April 12, 2013


Today, I got a box of natsumikan from my father. He said these were really the final ones. In the box, I found a plastic bag of fuki stalks, and I called him to ask how to prepare them. He assured me that it wouldn't be necessary to peel them because they were small. I was relieved to hear that because peeling is the most tediuous part of fuki preparation.
A common way is to first place fuki on a cooking board, sprinkle some salt, and roll them. This technique is called ita zuri.
Put plenty of water in a large pot, and bring to a boil. Add fuki, and parboil for 3-5 minutes depending on the thickness.
Cool in cold water, and drain.
Then, you have to peel the skin from each fuki. This is the most tediuous part, as I said above.

Of course, I omitted this step. I made kinpira with just a small portion of fuki.
Like I mentioned several times in my blog, fuki should not be confused with fukinoto. Wikipedia does not clearly distinguish fuki (leaf stalk of fuki) from fukinoto.
The book, Japanese Cooking: A Simple Art, explains fuki as follows:
Japanese Cooking: A Simple Artという本ではフキを次のように説明しています。

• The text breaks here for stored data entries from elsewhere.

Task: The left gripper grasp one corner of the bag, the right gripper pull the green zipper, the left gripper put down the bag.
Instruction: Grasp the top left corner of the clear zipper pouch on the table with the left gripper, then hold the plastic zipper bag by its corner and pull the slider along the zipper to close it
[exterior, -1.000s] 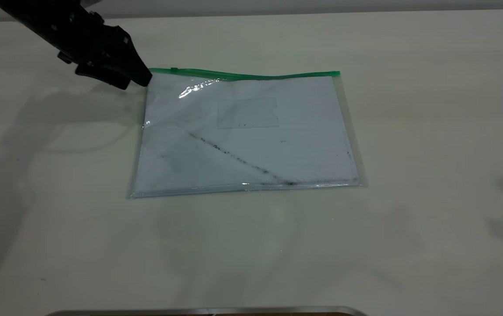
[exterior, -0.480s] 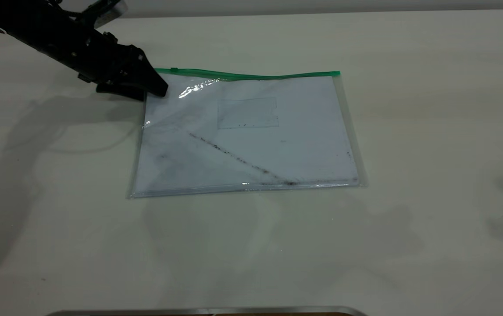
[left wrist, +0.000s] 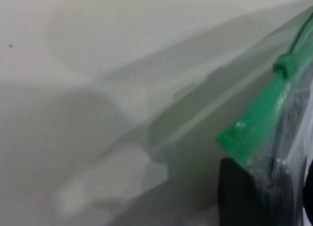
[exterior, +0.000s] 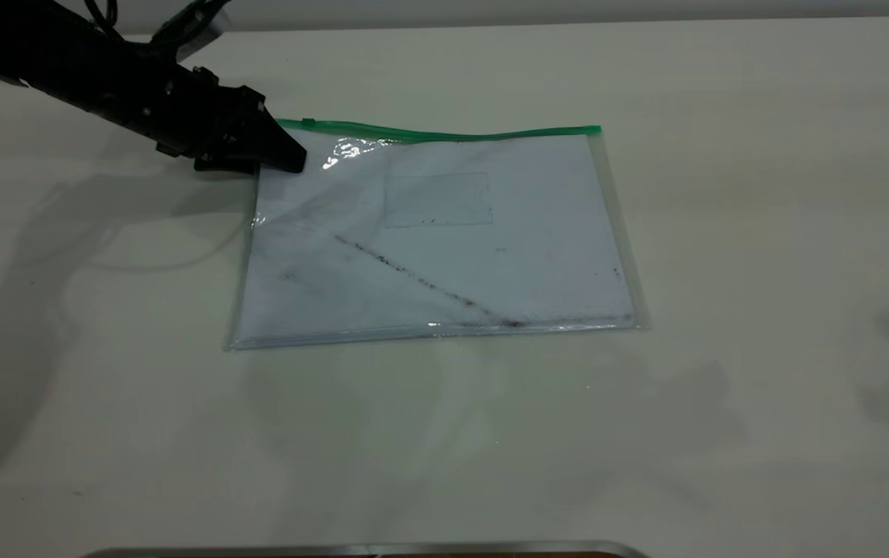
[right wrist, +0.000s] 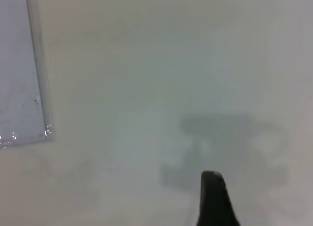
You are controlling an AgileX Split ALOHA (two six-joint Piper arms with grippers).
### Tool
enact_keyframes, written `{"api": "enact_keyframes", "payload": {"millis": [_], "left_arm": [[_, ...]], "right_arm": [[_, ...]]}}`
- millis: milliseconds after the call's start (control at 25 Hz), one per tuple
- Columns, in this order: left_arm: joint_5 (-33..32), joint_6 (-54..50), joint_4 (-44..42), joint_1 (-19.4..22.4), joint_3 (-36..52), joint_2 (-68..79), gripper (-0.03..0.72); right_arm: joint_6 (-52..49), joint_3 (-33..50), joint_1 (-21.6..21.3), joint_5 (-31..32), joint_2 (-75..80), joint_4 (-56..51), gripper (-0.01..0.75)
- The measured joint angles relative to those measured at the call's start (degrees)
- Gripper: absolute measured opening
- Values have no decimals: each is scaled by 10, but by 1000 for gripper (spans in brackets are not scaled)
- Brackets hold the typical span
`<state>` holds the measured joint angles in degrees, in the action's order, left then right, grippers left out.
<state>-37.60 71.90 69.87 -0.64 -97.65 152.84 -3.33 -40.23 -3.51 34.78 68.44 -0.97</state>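
The bag (exterior: pixel 436 240) lies flat on the table, a clear pouch with a white face and a dark diagonal smudge. The green zipper (exterior: pixel 444 134) runs along its far edge, with the slider tab (exterior: pixel 306 122) near the left end. My left gripper (exterior: pixel 281 159) reaches in low from the left and is shut on the bag's far-left corner (exterior: pixel 280 132). In the left wrist view the green strip's end (left wrist: pixel 234 138) lies just off a dark finger (left wrist: pixel 234 196), and clear plastic covers part of that finger. My right gripper (right wrist: pixel 215 201) hovers over bare table to the right of the bag (right wrist: pixel 19 64).
The pale table (exterior: pixel 762 232) stretches wide on every side of the bag. A metal-edged object (exterior: pixel 366 550) shows at the near edge. Arm shadows fall on the left and on the far right.
My left gripper has dropped lower and slid right, from beside the bag's corner to over it. The glare on the plastic near that corner has shifted. The bag has stayed in place.
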Motion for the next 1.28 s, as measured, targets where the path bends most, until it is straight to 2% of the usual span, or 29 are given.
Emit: {"api": "enact_keyframes", "payload": {"millis": [120, 320, 400, 600, 760, 880, 1040, 1280], "left_arm": [[-1, 13, 8, 0, -1, 3, 294], [-23, 61, 34, 0, -1, 3, 99], [-33, 92, 51, 0, -2, 3, 54], [-65, 143, 61, 0, -23, 4, 53], [-137, 173, -3, -2, -79, 2, 53], [-199, 186, -81, -11, -133, -2, 53], [-259, 190, -167, -39, -210, -9, 53], [-290, 193, -260, -95, -283, -9, 53]], "right_arm": [[0, 0, 0, 0, 0, 0, 524], [0, 0, 0, 0, 0, 0, 524], [0, 0, 0, 0, 0, 0, 524], [9, 0, 0, 0, 0, -3, 524], [77, 0, 0, -19, 1, -48, 524], [170, -1, 0, -53, 15, -123, 524], [332, -14, 0, -58, 61, -261, 524], [592, -53, 33, -68, 179, -455, 524]]}}
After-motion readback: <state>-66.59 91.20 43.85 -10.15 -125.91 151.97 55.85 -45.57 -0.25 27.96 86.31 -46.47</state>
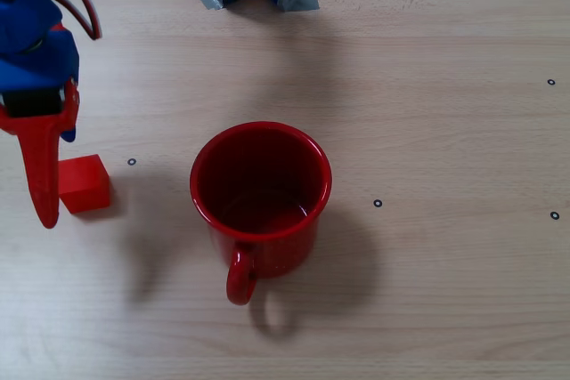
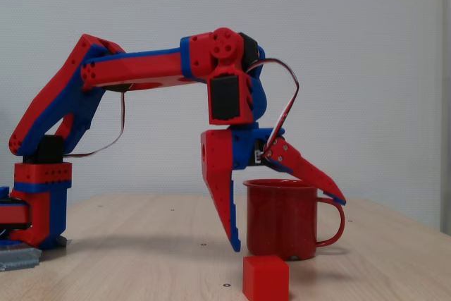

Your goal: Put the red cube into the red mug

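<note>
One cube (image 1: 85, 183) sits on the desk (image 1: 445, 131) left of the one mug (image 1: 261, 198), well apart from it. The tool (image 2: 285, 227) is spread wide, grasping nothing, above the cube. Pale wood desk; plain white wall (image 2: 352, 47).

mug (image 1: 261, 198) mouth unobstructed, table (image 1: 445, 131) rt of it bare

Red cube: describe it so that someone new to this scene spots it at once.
Start at the big glossy red mug mid-table. In the overhead fixed view, look left: the red cube sits on the wood beside the gripper's long red finger. It is small, matte, sharp-edged.
</note>
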Controlling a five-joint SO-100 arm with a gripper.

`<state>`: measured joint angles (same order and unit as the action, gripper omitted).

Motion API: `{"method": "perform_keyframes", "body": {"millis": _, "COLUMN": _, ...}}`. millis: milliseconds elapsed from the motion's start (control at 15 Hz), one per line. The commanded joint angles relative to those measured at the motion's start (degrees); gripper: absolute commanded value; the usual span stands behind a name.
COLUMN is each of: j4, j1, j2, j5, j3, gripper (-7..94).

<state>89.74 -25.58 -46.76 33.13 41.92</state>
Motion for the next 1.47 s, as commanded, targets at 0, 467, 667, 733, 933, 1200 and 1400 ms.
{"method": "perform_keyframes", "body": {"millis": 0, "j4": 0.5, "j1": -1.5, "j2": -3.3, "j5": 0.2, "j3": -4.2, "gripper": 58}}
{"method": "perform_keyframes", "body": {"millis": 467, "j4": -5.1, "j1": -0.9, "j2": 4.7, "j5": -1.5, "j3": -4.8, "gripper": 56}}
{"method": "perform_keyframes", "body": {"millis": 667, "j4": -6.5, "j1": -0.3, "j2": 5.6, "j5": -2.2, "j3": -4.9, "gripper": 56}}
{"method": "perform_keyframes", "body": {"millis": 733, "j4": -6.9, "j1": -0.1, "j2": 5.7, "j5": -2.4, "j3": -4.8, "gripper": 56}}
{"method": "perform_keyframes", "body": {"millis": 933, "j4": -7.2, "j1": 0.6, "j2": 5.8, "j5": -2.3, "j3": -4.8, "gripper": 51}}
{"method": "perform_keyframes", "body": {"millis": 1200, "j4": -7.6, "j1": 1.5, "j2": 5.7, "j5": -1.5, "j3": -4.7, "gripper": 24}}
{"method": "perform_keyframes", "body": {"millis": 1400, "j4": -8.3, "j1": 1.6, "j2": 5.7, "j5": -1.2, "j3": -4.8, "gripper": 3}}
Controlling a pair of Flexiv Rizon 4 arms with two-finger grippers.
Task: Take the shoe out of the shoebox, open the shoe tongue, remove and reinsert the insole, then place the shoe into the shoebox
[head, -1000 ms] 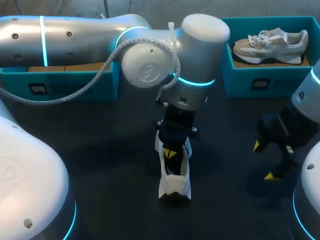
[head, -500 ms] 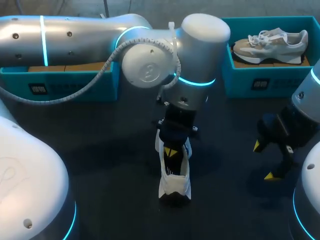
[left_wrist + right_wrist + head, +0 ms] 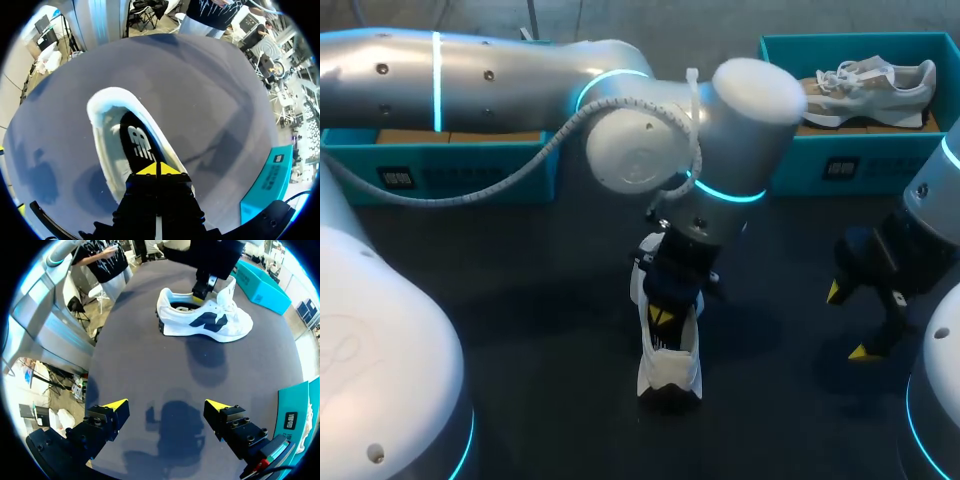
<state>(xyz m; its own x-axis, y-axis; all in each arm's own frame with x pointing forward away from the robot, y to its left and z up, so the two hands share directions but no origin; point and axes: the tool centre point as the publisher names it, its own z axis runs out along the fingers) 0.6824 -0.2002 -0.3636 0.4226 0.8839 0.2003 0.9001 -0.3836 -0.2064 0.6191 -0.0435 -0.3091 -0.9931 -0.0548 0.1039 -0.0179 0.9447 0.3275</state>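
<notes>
Left wrist view: left fingers [image 3: 149, 170] pressed together inside white shoe [image 3: 107, 145], over its black insole [image 3: 137, 142]. Right fingers [image 3: 115, 405] spread wide, near surface's [image 3: 150, 355] right edge.

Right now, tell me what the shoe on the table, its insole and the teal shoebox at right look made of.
Shoe: white upper, matte, probably textile with smoother leather-like panels; navy side logo.
Insole: dark, matte, printed logo, likely fabric-faced foam.
Shoebox: teal, flat matte walls, straight thin edges, probably cardboard.
</notes>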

But no mention of fukinoto.

Previous post on kyarabuki
Previous post on fukinoto


Fräulein Trude said...

Leaf stalk (fuki) and flower bud (fukinoto) are from the same plant: Petasites japonicus?
Tomorrow I will get 3 Petasites japonicus plants together with 2 Myoga plants. I also ordered seeds for edible chrysnthemum, mizuna and two different types of perilla.

Hiroyuki said...

Kiki: Yes, exactly. The same plant. The flour stalk comes out first toward the end of winter (late March around here), followed by the leaf stalk.

Wow! Quite impressive! All those plants at the same time? They will surely keep you busy!

Sissi said...

Oh! My favourite cookery book!
Now that I look once more at the drawing, I am wondering if I don't see this plant sometimes in my Vietnamese shop... I must check because I still don't know at least half of the plants they have.
Kiki, I am looking forward to hear about your gardening adventures. You are both so lucky to have a garden.
I also have planted edible chrysanthemum this year, mizuna and shiso and mitsuba...

Hiroyuki said...

Kiki: Yes, your favorite Tsuji's book.
I have no idea if the plant you see is fuki. Do a Google image search for 蕗, and you will see lots of images. Some fuki varieties are incredibly huge!

Fräulein Trude said...

Forgot to mention: coltsfoot (named in the book) is a totally different plant. Same family (Asteraceae) but different: the botanic name is Tussilago farfara! I have coltsfoot in my garden, it just moved in on it's own. It has nice bright yellow blossoms but I would not eat it.

Concerning Pestasites. The biggest I have ever seen were on a hiking tour down in the Wutach creek, Black forest, Germany - some reached over my hip. http://commons.wikimedia.org/wiki/File:Wutach_fg3.jpg

Hiroyuki said...

First of all, my preceding comment was meant for Sissi, not Kiki. Sorry for my sputidity!

Kiki: Yes, yes, I knew it. Fuki is fuki.
Thanks for the link. They are big!

Sissi said...

Hiroyuki, don't worry, I have understood it was meant for me :-) Thank you for the link.